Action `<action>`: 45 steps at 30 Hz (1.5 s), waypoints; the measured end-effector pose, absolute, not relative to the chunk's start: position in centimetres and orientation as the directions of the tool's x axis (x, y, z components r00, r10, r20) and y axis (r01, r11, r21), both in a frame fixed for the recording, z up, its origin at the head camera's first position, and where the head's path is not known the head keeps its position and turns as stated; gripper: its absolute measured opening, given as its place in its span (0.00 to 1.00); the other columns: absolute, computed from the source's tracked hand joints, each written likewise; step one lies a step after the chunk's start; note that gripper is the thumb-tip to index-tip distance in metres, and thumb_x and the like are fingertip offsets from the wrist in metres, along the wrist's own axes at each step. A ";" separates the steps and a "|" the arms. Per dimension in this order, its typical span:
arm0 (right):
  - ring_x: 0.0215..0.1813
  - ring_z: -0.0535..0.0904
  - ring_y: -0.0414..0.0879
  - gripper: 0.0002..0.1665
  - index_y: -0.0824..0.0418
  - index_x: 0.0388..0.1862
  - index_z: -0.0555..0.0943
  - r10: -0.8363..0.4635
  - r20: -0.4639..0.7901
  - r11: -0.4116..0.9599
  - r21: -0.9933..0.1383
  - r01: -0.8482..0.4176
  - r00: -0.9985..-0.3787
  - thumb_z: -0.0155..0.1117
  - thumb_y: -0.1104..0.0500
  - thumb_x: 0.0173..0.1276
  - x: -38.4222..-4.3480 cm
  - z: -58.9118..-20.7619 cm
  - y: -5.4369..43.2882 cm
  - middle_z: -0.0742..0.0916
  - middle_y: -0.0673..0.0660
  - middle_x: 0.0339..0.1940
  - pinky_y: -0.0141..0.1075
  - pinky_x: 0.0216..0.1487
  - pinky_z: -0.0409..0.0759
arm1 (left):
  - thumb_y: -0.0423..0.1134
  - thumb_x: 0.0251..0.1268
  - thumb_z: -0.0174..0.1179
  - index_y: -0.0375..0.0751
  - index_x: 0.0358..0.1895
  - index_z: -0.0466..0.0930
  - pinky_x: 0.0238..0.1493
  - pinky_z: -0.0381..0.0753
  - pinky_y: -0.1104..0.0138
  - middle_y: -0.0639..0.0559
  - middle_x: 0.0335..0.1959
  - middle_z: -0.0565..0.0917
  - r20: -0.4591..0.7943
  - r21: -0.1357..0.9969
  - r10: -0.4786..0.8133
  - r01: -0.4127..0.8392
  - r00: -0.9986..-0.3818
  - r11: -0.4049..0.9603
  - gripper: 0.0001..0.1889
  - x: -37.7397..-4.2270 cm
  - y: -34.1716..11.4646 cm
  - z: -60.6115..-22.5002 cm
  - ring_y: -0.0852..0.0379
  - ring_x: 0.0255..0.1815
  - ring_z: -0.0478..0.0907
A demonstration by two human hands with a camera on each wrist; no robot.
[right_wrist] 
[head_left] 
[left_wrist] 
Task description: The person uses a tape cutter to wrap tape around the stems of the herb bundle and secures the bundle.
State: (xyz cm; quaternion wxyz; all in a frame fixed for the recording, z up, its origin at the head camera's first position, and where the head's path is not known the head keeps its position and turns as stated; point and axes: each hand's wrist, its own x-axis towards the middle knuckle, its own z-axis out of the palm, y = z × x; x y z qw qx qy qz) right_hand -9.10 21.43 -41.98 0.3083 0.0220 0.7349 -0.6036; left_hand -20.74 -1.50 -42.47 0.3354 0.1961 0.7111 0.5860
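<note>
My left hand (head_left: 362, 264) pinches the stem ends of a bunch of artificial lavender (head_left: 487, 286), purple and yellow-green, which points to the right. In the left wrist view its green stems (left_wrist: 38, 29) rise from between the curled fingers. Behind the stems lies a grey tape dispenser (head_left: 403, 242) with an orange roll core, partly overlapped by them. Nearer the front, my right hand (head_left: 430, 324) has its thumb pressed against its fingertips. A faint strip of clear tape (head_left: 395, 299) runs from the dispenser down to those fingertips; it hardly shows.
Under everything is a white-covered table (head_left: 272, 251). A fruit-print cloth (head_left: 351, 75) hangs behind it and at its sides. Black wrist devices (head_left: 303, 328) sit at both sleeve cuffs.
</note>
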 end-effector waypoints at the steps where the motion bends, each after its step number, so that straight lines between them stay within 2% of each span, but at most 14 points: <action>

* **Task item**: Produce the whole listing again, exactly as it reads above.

* **Task result**:
Action `<action>`: 45 steps at 30 Hz (1.5 s), waypoints; the measured end-effector pose, absolute, not relative to the chunk's start: position in centimetres and orientation as the directions of the tool's x axis (x, y, z components r00, r10, r20) and y axis (r01, r11, r21), both in a frame fixed for the recording, z up, its origin at the head camera's first position, and where the head's path is not known the head keeps its position and turns as stated; gripper: its absolute measured opening, given as its place in its span (0.00 to 1.00); the other columns: absolute, computed from the source's tracked hand joints, each written likewise; step one lies a step after the chunk's start; note that gripper is the thumb-tip to index-tip distance in metres, and thumb_x and the like are fingertip offsets from the wrist in metres, along the wrist's own axes at each step. A ";" separates the steps and a "|" the arms. Per dimension in this order, its typical span:
arm0 (right):
  - ring_x: 0.0215..0.1813
  - ring_z: -0.0535..0.0904
  - ring_y: -0.0414..0.0879
  - gripper: 0.0002..0.1665
  - index_y: -0.0824..0.0418
  - index_x: 0.0388..0.1862
  - index_z: -0.0555..0.0943
  - r10: -0.8363..0.4635
  - r20: -0.4639..0.7901
  - r11: -0.4116..0.9599
  - r21: -0.9933..0.1383
  - r01: -0.8482..0.4176
  - r00: -0.9985..-0.3787
  - thumb_z: -0.0155..0.1117
  - thumb_y: -0.1104..0.0500
  - thumb_x: 0.0173..0.1276
  - x: -38.4222..-4.3480 cm
  - z: -58.9118..-20.7619 cm
  - y: -5.4369..43.2882 cm
  - middle_z: -0.0742..0.0916
  - middle_y: -0.0673..0.0660
  - middle_x: 0.0339..0.1940
  - pinky_y: -0.0141..0.1075
  - pinky_x: 0.0216..0.1487
  - pinky_z: -0.0409..0.0759
arm1 (left):
  - thumb_y: -0.0423..0.1134
  - thumb_x: 0.0251..0.1268
  - thumb_z: -0.0174..0.1179
  - index_y: -0.0375..0.0751
  - index_x: 0.0358..0.1895
  - index_z: -0.0466..0.0930
  - pinky_x: 0.0238..0.1493
  - pinky_z: -0.0381..0.0753
  - pinky_y: -0.1104..0.0138
  - middle_y: -0.0639..0.0559
  - middle_x: 0.0335..0.1959
  - middle_z: -0.0565..0.0917
  - r20: -0.4591..0.7943
  - r21: -0.1357..0.9969
  - r10: -0.4786..0.8133
  - r01: -0.4127..0.8392
  - r00: -0.9986..-0.3818
  - r11: -0.4049..0.9603
  - gripper: 0.0001..0.1889
  - x: -37.7397..-4.2270 cm
  - y: -34.1716..11.4646 cm
  - z: -60.6115..-22.5002 cm
  - ring_y: -0.0852..0.0379
  - ring_x: 0.0255..0.1815
  - ring_z: -0.0478..0.0907
A demonstration by two human hands with a camera on each wrist; no robot.
[right_wrist] 
[head_left] 
[left_wrist] 
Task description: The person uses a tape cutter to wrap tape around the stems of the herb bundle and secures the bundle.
State: (xyz cm; quaternion wxyz; all in a frame fixed for the recording, z up, its origin at the head camera's first position, and where the head's path is not known the head keeps its position and turns as stated; point and axes: each hand's wrist, its own x-axis towards the middle knuckle, its own z-axis out of the palm, y = z × x; x y z qw qx qy qz) right_hand -9.10 21.43 -41.98 0.3083 0.0220 0.7349 -0.6036; left_hand -20.74 -1.50 -42.47 0.3354 0.1961 0.7111 0.5860
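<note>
My left hand (head_left: 362, 264) pinches the stem ends of a bunch of artificial lavender (head_left: 487, 286), purple and yellow-green, which points to the right. In the left wrist view its green stems (left_wrist: 38, 29) rise from between the curled fingers. Behind the stems lies a grey tape dispenser (head_left: 403, 242) with an orange roll core, partly overlapped by them. Nearer the front, my right hand (head_left: 430, 324) has its thumb pressed against its fingertips. A faint strip of clear tape (head_left: 395, 299) runs from the dispenser down to those fingertips; it hardly shows.
Under everything is a white-covered table (head_left: 272, 251). A fruit-print cloth (head_left: 351, 75) hangs behind it and at its sides. Black wrist devices (head_left: 303, 328) sit at both sleeve cuffs.
</note>
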 end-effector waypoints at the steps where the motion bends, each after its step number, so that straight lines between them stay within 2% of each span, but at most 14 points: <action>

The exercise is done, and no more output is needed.